If I’m also honest as well, and I don’t mean to sound too liberal, but I’m a bit of a Desert Island Discs fan and when you get people like Bruce Springsteen and Davina McCall and Nicola Adams and Yotam Ottolenghi talking about stuff, you can listen to stuff like that. But going back to more recruitment-led content I am a fan of the Undercover Recruiter and I’m not saying that for effect, I wouldn’t put my content somewhere that I didn’t trust to market it effectively. I think when it comes to really good content platforms I’m a massive fan of the U.K. Recruiter blog as well as Recruiter because Recruiter tends to do stuff across various platforms. I’m a big fan of LinkedIn groups as much as people tend to kind of poo-poo them. I think you’ve got to put in what you get, what you want to get out. Obviously, I would speak very kindly about Barclay Jones platforms because we have a really good YouTube channel, we love our Instagram as well because we have a bit of a giggle with that and I’d like to think our LinkedIn company page, etc. is pretty engaging. We’ve also got a recruitment leaders podcast where we regularly get recruitment leaders around the world, would it be Greg Savage or senior marketing people within big recruitment firms talking about the recruitment space.

What’s the next big thing in the recruitment marketing space?

I think for me, and it’s not the next big thing per se but I think the next big thing that recruiters need to start doing is getting recruiters more in contact with content.
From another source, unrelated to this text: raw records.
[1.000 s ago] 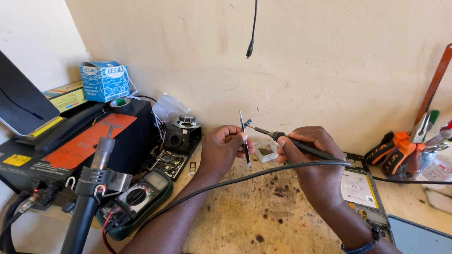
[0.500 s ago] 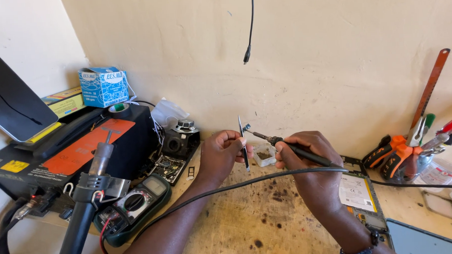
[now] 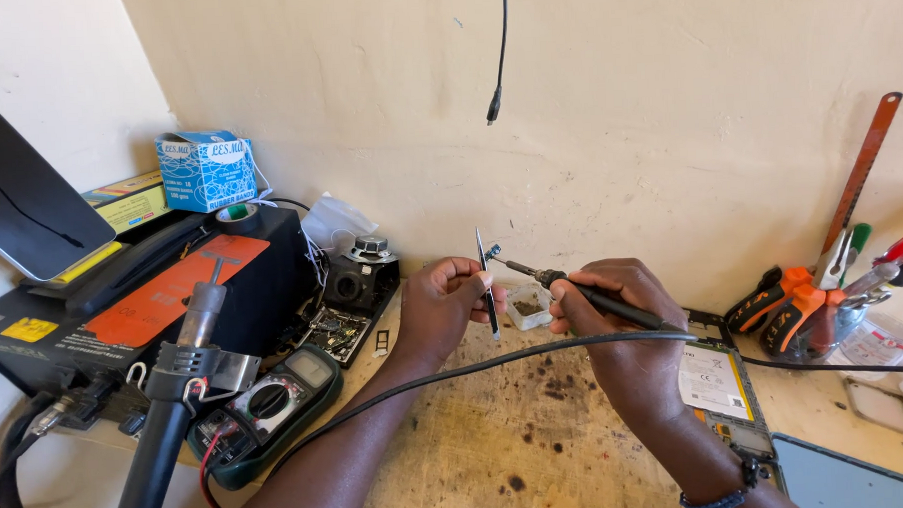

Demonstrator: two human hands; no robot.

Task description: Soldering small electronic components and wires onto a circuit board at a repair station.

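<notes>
My left hand (image 3: 451, 306) pinches a pair of thin tweezers (image 3: 486, 281), held upright above the stained wooden bench (image 3: 498, 453). My right hand (image 3: 619, 323) grips a black soldering iron (image 3: 573, 286) like a pen, its metal tip (image 3: 494, 252) touching the tweezers near their top. The iron's black cable (image 3: 456, 369) runs from my right hand down across my left forearm. A small clear tub (image 3: 526, 305) with brown residue sits on the bench between the two hands.
A green multimeter (image 3: 272, 405) and a hot-air handle (image 3: 172, 404) lie at the left, beside a black station with an orange panel (image 3: 172, 284). A blue box (image 3: 206, 170) stands behind. An opened tablet (image 3: 721, 385) and a cup of tools (image 3: 824, 311) are at the right.
Both hands have stayed close together in the same pose. The view has shifted slightly, and the iron's tip has kept meeting the tweezers.
</notes>
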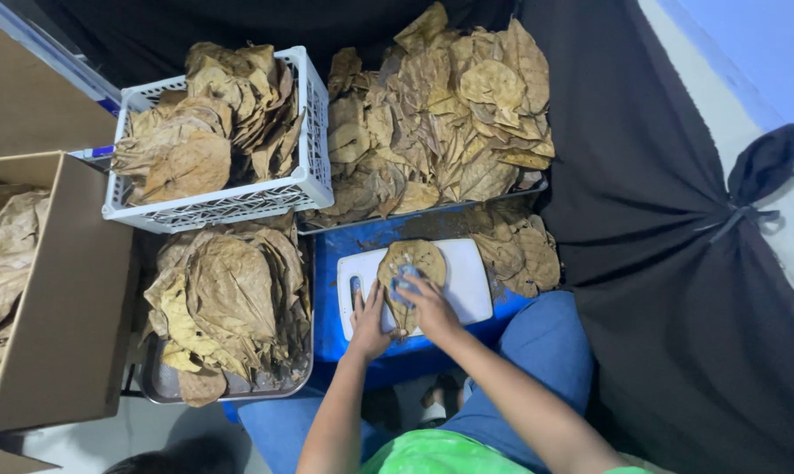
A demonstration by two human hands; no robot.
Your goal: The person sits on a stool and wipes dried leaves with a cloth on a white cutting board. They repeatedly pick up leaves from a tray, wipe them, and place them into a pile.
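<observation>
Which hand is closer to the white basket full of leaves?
Left. The left hand lies on the white cutting board, on the side toward the white basket. The right hand presses a bluish pad on the brown leaf, farther from the basket.

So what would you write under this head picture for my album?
Left hand steadies a dry leaf on a white board while the right hand wipes it.
</observation>
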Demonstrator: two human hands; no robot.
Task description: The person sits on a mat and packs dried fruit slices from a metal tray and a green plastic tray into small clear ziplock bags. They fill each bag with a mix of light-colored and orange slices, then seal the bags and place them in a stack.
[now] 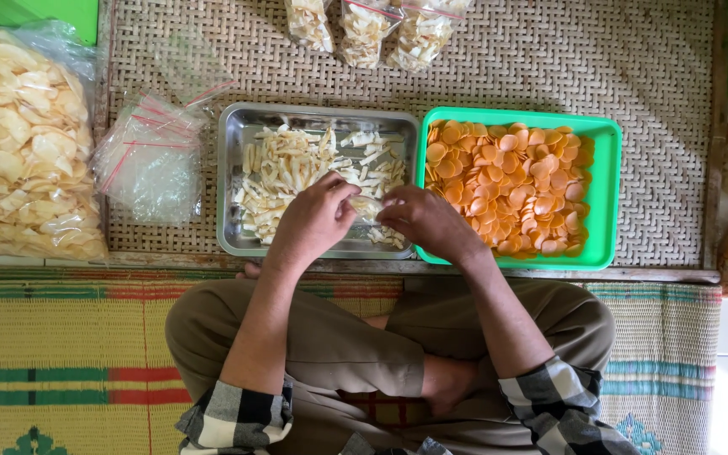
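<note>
Crossed legs sit nearest, at six o'clock. Both hands meet over the steel tray of pale chips: left hand and right hand curl, fingertips pinched among chips, though what they grip is hidden. At three o'clock lies the green tray of orange crackers; at nine, empty plastic bags.

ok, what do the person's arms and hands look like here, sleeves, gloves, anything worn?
Both hands are bare: no gloves, and no rings or watch that I can see on the left hand or right hand. Forearms are uncovered. Each arm has a black, grey and white checked sleeve rolled up near the elbow: left sleeve, right sleeve.
</note>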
We’re doing a load of content right now around what to stop within 2017 and I’ve got a webinar happening very soon around what to stop with marketing in 2017.
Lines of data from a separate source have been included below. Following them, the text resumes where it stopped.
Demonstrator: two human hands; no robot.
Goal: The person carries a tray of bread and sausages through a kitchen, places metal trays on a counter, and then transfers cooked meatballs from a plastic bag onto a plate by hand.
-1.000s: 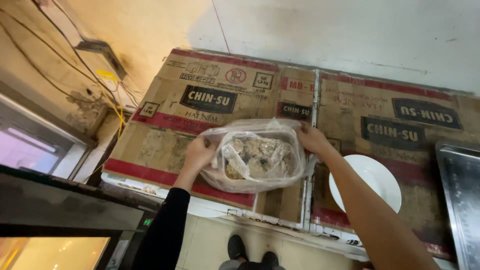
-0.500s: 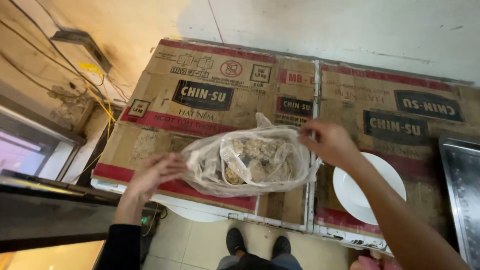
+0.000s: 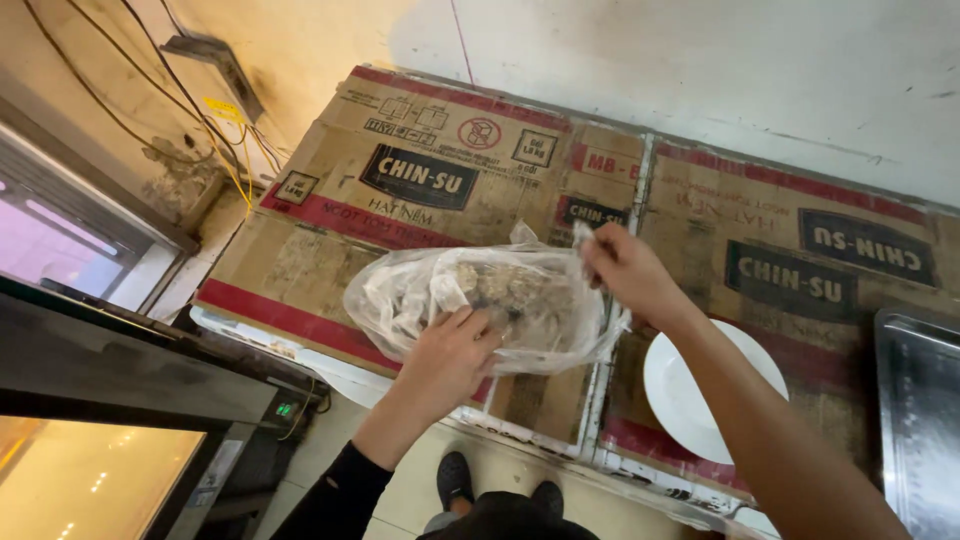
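Left hand [image 3: 448, 352] fingers inside clear bag [image 3: 490, 305] | right hand [image 3: 628, 272] pinches bag rim open | contents not yet out | white plate [image 3: 700, 385] below right hand, bare

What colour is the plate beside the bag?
The plate is plain white, with no pattern; it shows in the head view, partly hidden under the right forearm.

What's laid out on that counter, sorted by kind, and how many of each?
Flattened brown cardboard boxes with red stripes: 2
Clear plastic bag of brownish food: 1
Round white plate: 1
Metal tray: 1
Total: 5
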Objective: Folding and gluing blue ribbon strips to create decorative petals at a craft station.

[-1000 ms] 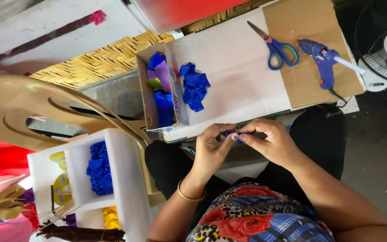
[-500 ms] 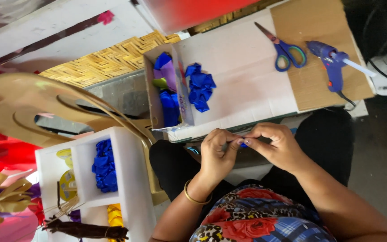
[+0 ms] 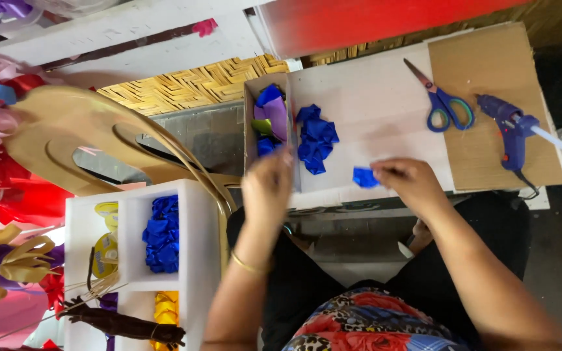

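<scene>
Hands parted since half-second ago. Right hand (image 3: pixel 406 182) now pinches small blue petal (image 3: pixel 363 177) over tabletop (image 3: pixel 372 97); left hand (image 3: pixel 268 185), apparently released, reaches toward cardboard box (image 3: pixel 250 123) of ribbon pieces.

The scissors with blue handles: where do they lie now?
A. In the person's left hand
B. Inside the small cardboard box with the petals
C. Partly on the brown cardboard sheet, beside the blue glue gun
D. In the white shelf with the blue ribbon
C: the scissors rest with handles on the brown cardboard sheet, left of the blue glue gun, touched by neither hand.
</scene>
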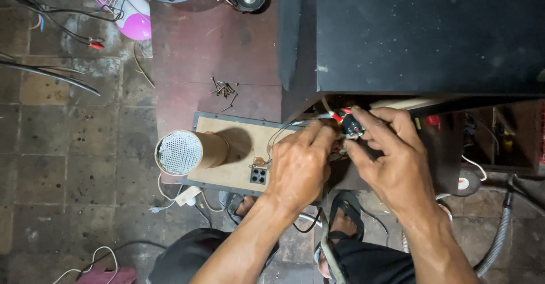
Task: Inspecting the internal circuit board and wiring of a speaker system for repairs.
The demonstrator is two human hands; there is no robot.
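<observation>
Worn floor tiles (74,165) surround a reddish board (216,51) carrying a black speaker cabinet (420,34). At the cabinet's 6 o'clock edge, your right hand (392,159) pinches a small black-and-red connector (351,126); your left hand (301,167) is curled closed around its thin wires (278,133). Judge the connector light, rigid and fragile at its joints: grip its body, not the leads. At 9 o'clock lies a tan panel (238,159) with a mesh-capped cardboard tube (190,150). No labels are legible.
</observation>
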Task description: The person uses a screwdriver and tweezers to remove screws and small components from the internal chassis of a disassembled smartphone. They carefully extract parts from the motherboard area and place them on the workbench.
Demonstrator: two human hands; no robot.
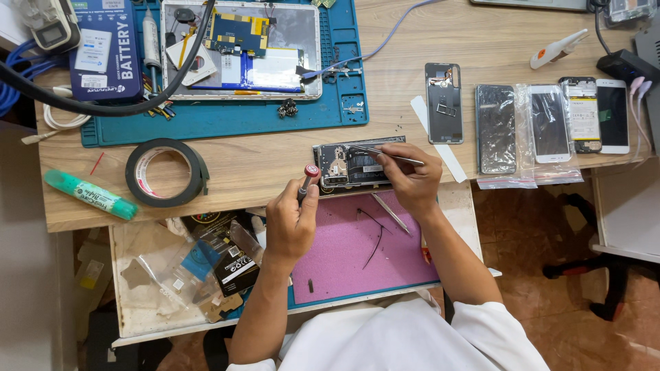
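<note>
opened phone (354,166): lies flat at the wooden desk (275,165) front edge, back off, long axis left-right along that edge; innards show metal shields and a dark battery area
left hand (290,221): just below-left of the phone, fist clenched round a precision screwdriver (307,180); driver slants up-right, red-and-white cap end by the phone's left end; tip hidden
right hand (412,180): at the phone's right end, fingers pinching metal tweezers (385,156); tweezers lie nearly level, tips pointing left over the phone's upper half
pink mat (357,251): just below the phone, soft matte rectangle on a pulled-out tray; thin black wire and a second metal tool lie on it
black tape roll (167,172): well left of the phone, flat, glossy ring
green marker (91,195): further left, slanted, printed label
blue work mat (227,113): above the phone, rubbery, holds an opened tablet (240,49) with blue boards
blue battery box (106,48): above-left of the phone, dark blue card, white label patches
row of phones (550,124): right of the phone, upright, some in clear bags
plastic bags and dark small box (234,264): below-left of the phone, crumpled, clear
</note>
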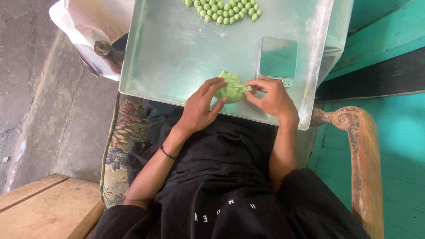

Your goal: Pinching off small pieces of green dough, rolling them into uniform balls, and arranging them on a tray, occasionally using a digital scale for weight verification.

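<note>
A lump of green dough [231, 90] lies on the near part of a large metal tray [168, 53]. My left hand [201, 106] cups the lump from its left side. With thumb and fingers, my right hand [271, 95] pinches a bit of dough at the lump's right edge. Several small green dough balls [226, 9] are gathered at the far end of the tray. A small digital scale [276, 59] with a shiny top stands on the tray just beyond my right hand.
The tray rests across my lap. I sit in a chair with a wooden armrest [361, 155] at the right and patterned upholstery [121, 141] at the left. A white plastic container [88, 31] sits beyond the tray's left edge. A wooden bench [44, 208] is at lower left.
</note>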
The one thing I think we need to start doing just generally is asking recruiters to blog. Because when I speak to recruitment leaders and they say to me, “Yeah, I’ve got a blog.” And I read it and I go, “Yeah, it’s pants. How long did that take?” “Oh, it takes a recruiter about three or four hours to write a blog every month.” And I’m like, “How much money could they have made in that time? Seriously, I don’t want to be on your side. Can we pull them out of this? Can they please let us know what they want to write about and we’ll get some copywriters in and/or your marketeers should be able to string a sentence together and/or why the hell is it taking three to four hours?” Would it take that much time for a recruitment consultant to get that content across verbally to a client? Let’s hope not.
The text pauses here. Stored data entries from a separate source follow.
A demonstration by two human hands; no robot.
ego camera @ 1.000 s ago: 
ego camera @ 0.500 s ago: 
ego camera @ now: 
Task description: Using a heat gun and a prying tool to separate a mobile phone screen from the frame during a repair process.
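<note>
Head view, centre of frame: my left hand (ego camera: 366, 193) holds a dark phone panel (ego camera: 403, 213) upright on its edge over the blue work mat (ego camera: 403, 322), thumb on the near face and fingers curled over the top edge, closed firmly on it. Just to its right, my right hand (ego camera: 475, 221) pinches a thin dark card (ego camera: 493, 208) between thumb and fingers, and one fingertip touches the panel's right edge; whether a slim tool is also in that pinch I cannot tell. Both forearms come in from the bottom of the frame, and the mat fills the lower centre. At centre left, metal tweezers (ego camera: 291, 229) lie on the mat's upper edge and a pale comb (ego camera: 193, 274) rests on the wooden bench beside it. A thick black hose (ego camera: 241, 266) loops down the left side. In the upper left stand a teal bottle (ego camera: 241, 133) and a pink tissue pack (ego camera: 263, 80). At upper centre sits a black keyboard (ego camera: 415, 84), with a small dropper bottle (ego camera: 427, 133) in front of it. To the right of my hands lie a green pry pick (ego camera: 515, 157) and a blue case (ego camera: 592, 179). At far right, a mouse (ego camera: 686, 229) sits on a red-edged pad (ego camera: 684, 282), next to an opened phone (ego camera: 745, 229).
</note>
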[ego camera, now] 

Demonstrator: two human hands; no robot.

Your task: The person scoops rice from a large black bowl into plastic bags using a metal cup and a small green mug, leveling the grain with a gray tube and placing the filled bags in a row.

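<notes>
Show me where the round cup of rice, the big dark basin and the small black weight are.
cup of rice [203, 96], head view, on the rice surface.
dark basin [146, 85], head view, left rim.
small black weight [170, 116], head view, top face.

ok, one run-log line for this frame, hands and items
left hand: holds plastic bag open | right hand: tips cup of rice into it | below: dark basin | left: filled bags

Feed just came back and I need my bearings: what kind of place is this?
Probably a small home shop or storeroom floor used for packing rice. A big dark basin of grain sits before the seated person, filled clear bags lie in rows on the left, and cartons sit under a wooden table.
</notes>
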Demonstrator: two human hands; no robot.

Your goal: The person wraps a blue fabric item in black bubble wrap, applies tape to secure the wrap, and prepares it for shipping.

So I’m a big fan of getting recruiters back at their desks, understanding how to market using the phone, understanding how to come up with soundbites really, really quickly and also for marketeers to get really thematic with their content. Let’s imagine our next big theme is contract. So how can we work with contract recruiters, to be more effective? Are we going to have a podcast, an infographic, a blog, a video? Making sure we’ve got content around all of those different platforms and that for me is a big thing for 2017, if that helps at all. So I think often the end doesn’t justify the means with me. The goal is never to create content, the goal is to make money, sorry. The goal is to place a candidate within a business and solve a problem. And the content is a tactic, not a strategy and definitely not a goal. So to me, I think recruiters need to create content but it could be a two-minute conversation with a marketeer to inspire that content as opposed to a three hour bleeding over your keyboard, lack of ROI-led content strategy. And it’s more, “Oh, it’s part of my KPI so I’ve got to do it” and you’d be surprised how many recruitment consultants think they’ve got it nailed but don’t ask the question, “What’s in it for me?” I think that’s a real shame and that’s what I think needs to change. If they can do it quick and they make the money from it then absolutely we need to bottle that, that’s brilliant.